Econintersect: Every day our editors collect the most interesting things they find from around the internet and present a summary "reading list" which will include very brief summaries of why each item has gotten our attention. Suggestions from readers for "reading list" items are gratefully reviewed, although sometimes space limits the number included.

  • Aereo Loses In Supreme Court, Deemed Illegal (Jordan Crook, Tech Crunch) Aero had been selling equipment allowing users to receive online broadcast materials and to record them in the company's online DVR for later playback. The SCOTUS ruled 6-3 that an antenna on the internet was not the same as an antenna receiving broadcasts made through the air. See GEI News for more background.

  • Records show how Iraqi extremists withstood U.S. anti-terror efforts (Hannah Allam, McClatchy Washington Bureau) Hat tips to Roger Erickson and Chick Spinney. ISIS (Islamic State of Iraq and Syria) developed from a mostly self-funded corporate-style operation which was in place and growing before the U.S. left Syria in 2011. Before the current leader, Abu Bakr al Baghdadi, took charge in 2010 the organization already had control of some of Iraq's oil wealth through retail operations, smuggling and extortion from industry contractors. All this happened at a time when "U.S. officials believed, incorrectly, that the group had been vanquished". Can we add a new term to the oxymoron lexicon? U.S. intelligence?

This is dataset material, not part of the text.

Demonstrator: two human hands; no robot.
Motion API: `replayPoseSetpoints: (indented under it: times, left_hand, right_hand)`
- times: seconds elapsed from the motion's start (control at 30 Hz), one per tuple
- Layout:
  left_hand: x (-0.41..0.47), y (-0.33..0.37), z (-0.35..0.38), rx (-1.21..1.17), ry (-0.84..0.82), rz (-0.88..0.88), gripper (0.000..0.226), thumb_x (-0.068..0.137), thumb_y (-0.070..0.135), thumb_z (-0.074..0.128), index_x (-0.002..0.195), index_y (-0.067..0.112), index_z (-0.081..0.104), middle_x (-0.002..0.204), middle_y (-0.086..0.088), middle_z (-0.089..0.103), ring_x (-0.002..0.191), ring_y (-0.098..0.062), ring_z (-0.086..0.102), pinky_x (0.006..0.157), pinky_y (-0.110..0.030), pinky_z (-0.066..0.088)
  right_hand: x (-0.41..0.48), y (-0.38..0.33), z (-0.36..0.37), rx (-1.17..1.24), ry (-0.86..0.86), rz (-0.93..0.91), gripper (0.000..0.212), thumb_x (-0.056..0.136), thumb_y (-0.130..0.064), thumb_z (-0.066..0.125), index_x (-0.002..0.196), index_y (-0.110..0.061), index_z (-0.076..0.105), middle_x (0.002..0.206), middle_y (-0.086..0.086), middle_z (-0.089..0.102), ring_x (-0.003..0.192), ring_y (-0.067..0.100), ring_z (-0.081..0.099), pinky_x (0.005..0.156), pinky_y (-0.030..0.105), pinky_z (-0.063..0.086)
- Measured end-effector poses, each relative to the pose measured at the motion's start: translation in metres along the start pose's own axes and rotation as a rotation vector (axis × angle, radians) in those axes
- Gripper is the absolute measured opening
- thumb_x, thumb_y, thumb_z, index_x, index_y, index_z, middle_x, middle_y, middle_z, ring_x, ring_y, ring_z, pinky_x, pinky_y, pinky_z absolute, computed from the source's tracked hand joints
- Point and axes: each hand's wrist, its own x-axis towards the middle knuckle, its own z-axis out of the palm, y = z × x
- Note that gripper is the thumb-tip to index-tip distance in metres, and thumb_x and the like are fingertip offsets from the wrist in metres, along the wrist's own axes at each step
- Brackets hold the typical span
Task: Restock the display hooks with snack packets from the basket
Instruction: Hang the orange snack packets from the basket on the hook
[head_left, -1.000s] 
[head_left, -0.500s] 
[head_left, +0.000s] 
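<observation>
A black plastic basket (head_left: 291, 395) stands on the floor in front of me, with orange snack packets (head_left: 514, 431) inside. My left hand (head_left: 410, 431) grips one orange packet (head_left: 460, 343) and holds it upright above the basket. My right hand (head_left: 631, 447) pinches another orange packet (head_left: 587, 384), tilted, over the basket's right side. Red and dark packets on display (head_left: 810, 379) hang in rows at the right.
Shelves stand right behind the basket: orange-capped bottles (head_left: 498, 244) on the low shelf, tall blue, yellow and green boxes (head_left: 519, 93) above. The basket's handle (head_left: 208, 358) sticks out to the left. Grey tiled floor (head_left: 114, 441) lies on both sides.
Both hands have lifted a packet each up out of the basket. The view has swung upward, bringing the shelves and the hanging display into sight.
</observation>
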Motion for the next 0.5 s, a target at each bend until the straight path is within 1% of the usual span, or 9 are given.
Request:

  • Roosevelt-era bank faces Tea Party assault (Barney Jopson, Financial Times) The Tea Party wants to shut down the U.S. Export-Import Bank, a government agency set up in 1934 to arrange financing for U.S. exports. The agency has its charter up for renewal. Opponents claim that it is a misuse of taxpayers' money to make loans to foreign corporations who are buying exports from the U.S.. Supporters claim that nations with exports competing with U.S. companies have similar or more extensive government support and to abandon the U.S. agency would put those U.S. company exports at a disadvantage in the global marketplace. Supporters also say out that the ExIm bank doesn't cost the government anything and returns a profit to the treasury. Opponents say the function would be better served by "market forces" while supporters say that the market would not engage in the low margin operations carried out by the government and U.S. exporters would be under-served.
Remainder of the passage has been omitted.